El negocio del despojo: La “Escuela de Medicina” como Caballo de Troya. Es doloroso observar cómo la ciudad que tanto le debe a esta institución —pues gran parte de su población actual son hijos de egresados o docentes jubilados— parece darle la espalda. Hoy, el patrimonio del CREN está amenazado por grupos de interés que, bajo el velo de un proyecto aparentemente loable, esconden la voracidad inmobiliaria.
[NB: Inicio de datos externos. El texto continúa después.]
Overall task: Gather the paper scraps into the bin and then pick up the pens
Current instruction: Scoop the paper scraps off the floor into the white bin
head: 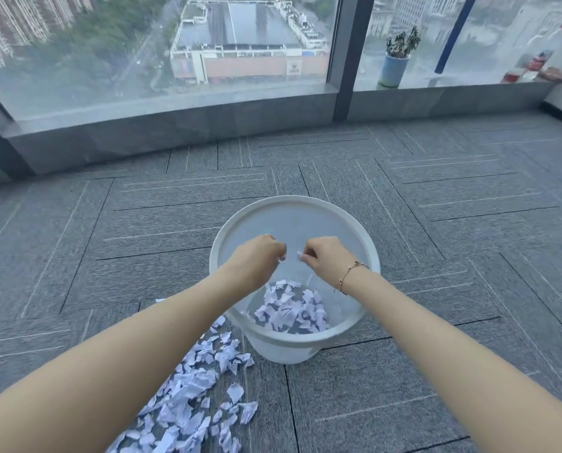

Se anuncia con bombo y platillo la construcción de una escuela de medicina y una clínica para el Centro Universitario del Sur (CUSur). No obstante, el trasfondo es turbio: el Ayuntamiento y el Ejido de Ciudad Guzmán parecen actuar en un contubernio que pretende despojar a la normal de tres hectáreas. El rumor en los pasillos del poder es claro: el hospital es la fachada; el negocio real es la lotificación y venta de las tierras excedentes para uso habitacional. Como dice el dicho popular: “A río revuelto, ganancia de pescadores”.

Una defensa necesaria. El cabildo de Ciudad Guzmán “saluda con sombrero ajeno”. Sesionan y transmiten en vivo proyectos de ocho meses sin haber consultado a los directamente afectados: la comunidad normalista. Privar a los futuros docentes de su parcela escolar es amputar su formación práctica y experimental.

La movilización del pasado 9 de febrero frente a la Presidencia Municipal fue un grito de dignidad. Estudiantes, docentes y directivos marcharon juntos, recordando que el origen del CREN es popular y su destino no puede ser el mercado de bienes raíces. En esas aulas se forjaron hombres de la talla de Carlos Flores, Arnoldo Ochoa, Jerónimo Polanco, Jaime Flores, Carlos Cruz, Margarito Espinosa y Carlos Gariel, por mencionar solo a algunos de los muchos colimenses que cruzaron la frontera estatal para educarse.

Para despedirme. No permitamos esta atrocidad. El CREN ha dado demasiado al país como para ser devorado por la ambición local. Hago un llamado a mis “hermanos” de aulas, a la familia extendida que la vida me dio, para formar una cadena de resistencia y conciencia. En este día de la amistad, el mejor homenaje que podemos hacer a quienes nos amaron y nos formaron es defender la verdad y la justicia. Hagan una pausa, llamen a los suyos, díganles cuánto valen. Yo ya lo hice. A mis amigos de ayer y siempre: los quiero, hermanos. ¡Feliz Día de la Amistad! Nos vemos en otra entrega.

*Las opiniones expresadas en este texto de opinión, son responsabilidad exclusiva del autor y no son atribuibles a CN COLIMANOTICIAS.